Although this kind of construction can be hard to avoid in some cases, it also increases the testing burden: each case needs to be tested in order to ensure 100% coverage. They can also hamper performance, if the tests need to be repeated many times. If you find yourself writing long chains of conditional statements, consider whether there are any cleaner alternatives.

For example consider the following example. Say that params is a dictionary and you need to check if spam is in params, you need a boolean variable called spam_in_params that indicats whether it is present. You could write:

if "spam" in params:
    spam_in_params = True
else:
    spam_in_params = False

You could acomplish the same thing with a cleaner alternative:

spam_in_params = params.get("spam", False)

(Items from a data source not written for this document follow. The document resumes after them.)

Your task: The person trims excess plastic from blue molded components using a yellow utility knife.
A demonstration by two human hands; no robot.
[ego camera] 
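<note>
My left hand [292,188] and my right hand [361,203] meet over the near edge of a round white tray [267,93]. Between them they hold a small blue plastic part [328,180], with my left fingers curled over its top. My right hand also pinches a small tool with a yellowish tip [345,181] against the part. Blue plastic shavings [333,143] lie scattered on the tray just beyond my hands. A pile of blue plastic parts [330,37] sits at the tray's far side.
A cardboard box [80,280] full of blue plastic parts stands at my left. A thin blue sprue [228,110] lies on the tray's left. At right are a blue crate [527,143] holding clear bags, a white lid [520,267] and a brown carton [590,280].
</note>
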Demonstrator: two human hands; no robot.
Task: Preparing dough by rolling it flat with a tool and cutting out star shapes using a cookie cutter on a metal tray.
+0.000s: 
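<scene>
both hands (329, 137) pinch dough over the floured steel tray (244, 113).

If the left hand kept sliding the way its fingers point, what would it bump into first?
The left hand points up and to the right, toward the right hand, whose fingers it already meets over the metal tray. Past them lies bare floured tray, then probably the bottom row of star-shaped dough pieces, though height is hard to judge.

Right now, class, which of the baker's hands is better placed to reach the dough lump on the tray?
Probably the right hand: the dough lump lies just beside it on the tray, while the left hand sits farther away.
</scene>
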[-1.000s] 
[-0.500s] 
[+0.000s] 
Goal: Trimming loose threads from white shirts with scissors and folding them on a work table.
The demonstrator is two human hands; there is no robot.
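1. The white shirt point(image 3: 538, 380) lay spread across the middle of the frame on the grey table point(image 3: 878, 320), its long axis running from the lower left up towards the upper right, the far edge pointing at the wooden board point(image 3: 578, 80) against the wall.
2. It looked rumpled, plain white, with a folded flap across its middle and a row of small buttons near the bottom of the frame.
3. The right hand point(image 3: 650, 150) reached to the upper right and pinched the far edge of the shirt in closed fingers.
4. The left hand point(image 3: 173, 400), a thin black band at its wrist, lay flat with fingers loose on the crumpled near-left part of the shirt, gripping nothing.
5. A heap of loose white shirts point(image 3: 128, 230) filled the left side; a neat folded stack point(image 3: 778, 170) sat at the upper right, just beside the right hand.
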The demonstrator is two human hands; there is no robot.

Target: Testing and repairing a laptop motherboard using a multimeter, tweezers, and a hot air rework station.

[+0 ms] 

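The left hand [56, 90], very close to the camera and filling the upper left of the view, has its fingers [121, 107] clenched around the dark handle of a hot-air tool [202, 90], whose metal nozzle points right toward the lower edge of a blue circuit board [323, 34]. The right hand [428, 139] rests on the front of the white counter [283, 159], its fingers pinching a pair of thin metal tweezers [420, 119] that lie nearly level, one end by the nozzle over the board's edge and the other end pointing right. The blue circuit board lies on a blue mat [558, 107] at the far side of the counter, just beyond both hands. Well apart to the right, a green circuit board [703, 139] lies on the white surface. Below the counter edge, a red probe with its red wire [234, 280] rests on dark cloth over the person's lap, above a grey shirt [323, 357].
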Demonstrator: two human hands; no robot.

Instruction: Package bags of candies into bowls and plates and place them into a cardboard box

Very complex sets of if/else logic may be best dealt with using a dictionary as a lookup table.

Field Names

Landlab field names should be reasonably descriptive, while not being overly long. For example, hydraulic_conductivity is a better field name than simply K. As of this writing, Landlab has not yet adopted a standard naming convention (such as the CSDMS Standard Names, or the CF Standard Names), but best practice is to follow the de facto Landlab standards for names that already exist in at least one component. Landlab has tended thus far to use names that are in the spirit of (and sometimes identical to) the CSDMS Standard Names, while keeping these names to a manageable length.

An (infrequently updated) list of the standard names currently used in Landlab can be found here.

Public and Private Variables

The following describes an emerging coding standard for component class variables to be adopted starting with Landlab 2.0:

Use the Python convention that class variables are "private" if their name begins with an underscore, and "public" if it does not. For internal variables that are not intended to be viewed or modified by users, make the variable private by prepending an underscore. Example:

self._diffusivity = 0.01

For internal variables that you wish users to be able to read (only), make the internal variable private but provide a "getter" function that is tagged with the @property decorator. Example (from the Flexure component):

@property
def youngs(self):
    """Young's modulus of lithosphere (Pa)."""
    return self._youngs

Including the "getter" function allows you to include documentation for the public variable in the form of a docstring.

If you want users to have both read and write access to a variable---for example, if you want a user to be able to dynamically change one of your parameters if needed---provide both a "getter" and a "setter". An example of a getter-setter pair is (also from Flexure):

@property
def eet(self):
    """Effective elastic thickness (m)."""
    return self._eet

@eet.setter
def eet(self, new_val):
    if new_val <= 0:
        raise ValueError("Effective elastic thickness must be positive.")
    self._eet = new_val
    self._r = self._create_kei_func_grid(
       self._grid.shape, (self.grid.dy, self.grid.dx), self.alpha
    )

Using a setter function allows you to make sure that the user isn't giving an inappropriate value of the parameter (as in the example of a negative elastic thickness above, which would not make any sense). In general, think long and hard about giving users the ability to set variables. An update of a variable at the "wrong" time can easily lead to unforeseen consequences if some parts of the component have assumed the old value previously. Careful testing is probably in order in these cases.

Other references

Many of the landlab developers have found this resource on python anti-patterns helpful.